No clube há indignação com a atuação, mas dirigentes também apontam fatores agravantes, como a altitude de 3.400 metros e a validação do segundo gol do Cienciano, que o Botafogo considera irregular. No elenco e na comitiva estavam dirigentes como Eduardo Iglesias, Léo Coelho, Brunno Noce e Durcesio Mello; o presidente associativo João Paulo Magalhães Lins encontrará a delegação em Salvador.
O boletim de Franclim no clube mostra 21 jogos: 10 vitórias, sete empates e quatro derrotas. A comissão técnica já testou 20 escalações diferentes neste período. O time é 10º no Brasileiro, foi eliminado na Copa do Brasil e ainda busca sobrevida na Sul-Americana, mas o desempenho em Cusco aumentou o tom da cobrança interna.

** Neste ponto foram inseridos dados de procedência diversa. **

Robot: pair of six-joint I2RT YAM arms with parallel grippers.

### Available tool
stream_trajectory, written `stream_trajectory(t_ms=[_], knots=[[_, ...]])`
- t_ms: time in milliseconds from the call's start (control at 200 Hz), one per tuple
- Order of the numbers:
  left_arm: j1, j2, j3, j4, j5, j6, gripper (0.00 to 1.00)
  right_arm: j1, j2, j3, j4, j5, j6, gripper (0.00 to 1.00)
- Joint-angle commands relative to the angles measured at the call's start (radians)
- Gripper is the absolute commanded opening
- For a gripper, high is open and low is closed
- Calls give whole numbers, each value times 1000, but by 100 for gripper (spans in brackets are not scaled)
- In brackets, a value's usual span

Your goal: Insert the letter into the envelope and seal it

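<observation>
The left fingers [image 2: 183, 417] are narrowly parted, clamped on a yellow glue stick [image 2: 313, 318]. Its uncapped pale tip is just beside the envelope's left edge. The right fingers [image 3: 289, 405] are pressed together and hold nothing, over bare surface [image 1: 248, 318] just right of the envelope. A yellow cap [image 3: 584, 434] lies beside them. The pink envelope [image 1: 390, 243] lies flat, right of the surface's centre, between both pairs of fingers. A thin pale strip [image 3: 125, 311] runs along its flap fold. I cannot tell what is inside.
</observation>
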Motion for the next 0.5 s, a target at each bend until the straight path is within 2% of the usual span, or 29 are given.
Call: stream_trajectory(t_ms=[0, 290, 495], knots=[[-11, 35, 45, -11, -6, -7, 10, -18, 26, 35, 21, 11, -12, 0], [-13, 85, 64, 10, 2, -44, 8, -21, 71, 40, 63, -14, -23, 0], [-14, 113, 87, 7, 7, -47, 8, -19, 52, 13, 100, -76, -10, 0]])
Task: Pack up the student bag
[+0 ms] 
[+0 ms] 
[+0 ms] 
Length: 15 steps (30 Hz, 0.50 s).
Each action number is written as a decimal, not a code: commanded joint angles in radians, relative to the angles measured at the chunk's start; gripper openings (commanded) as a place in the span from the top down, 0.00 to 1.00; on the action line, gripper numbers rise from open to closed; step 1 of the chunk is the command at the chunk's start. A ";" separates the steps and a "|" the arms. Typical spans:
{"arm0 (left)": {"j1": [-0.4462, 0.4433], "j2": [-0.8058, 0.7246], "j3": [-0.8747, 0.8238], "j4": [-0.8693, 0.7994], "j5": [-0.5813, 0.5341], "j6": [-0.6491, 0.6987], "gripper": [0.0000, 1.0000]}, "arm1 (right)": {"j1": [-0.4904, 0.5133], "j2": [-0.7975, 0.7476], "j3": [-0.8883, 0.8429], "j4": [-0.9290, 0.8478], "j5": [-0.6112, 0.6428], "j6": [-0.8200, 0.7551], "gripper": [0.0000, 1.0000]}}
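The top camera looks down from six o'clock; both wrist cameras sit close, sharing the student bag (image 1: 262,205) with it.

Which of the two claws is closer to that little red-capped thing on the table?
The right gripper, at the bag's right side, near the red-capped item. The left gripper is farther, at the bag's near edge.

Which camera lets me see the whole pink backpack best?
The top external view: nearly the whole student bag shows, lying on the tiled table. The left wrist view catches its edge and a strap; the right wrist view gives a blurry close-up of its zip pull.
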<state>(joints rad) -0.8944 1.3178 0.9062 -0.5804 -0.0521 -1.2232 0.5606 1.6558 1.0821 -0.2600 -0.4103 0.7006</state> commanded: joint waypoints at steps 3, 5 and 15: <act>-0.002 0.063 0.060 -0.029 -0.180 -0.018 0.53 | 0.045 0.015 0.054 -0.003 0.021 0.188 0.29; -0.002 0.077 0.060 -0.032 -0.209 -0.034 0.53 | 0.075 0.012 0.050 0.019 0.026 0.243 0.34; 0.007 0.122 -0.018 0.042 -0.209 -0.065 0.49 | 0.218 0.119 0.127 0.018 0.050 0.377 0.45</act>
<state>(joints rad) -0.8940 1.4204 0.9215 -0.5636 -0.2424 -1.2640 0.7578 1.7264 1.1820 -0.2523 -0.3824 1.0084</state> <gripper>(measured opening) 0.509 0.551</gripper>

O confronto com o Vitória funcionará como termômetro para os próximos passos. A expectativa pela chegada do investidor Gabriel de Alba, da GDA, na próxima semana e o acordo vinculante que lhe garante margem de atuação mesmo sem a transferência imediata das ações tornam a semana decisiva: um mau resultado pode transformar pressão em decisão administrativa e política dentro da SAF.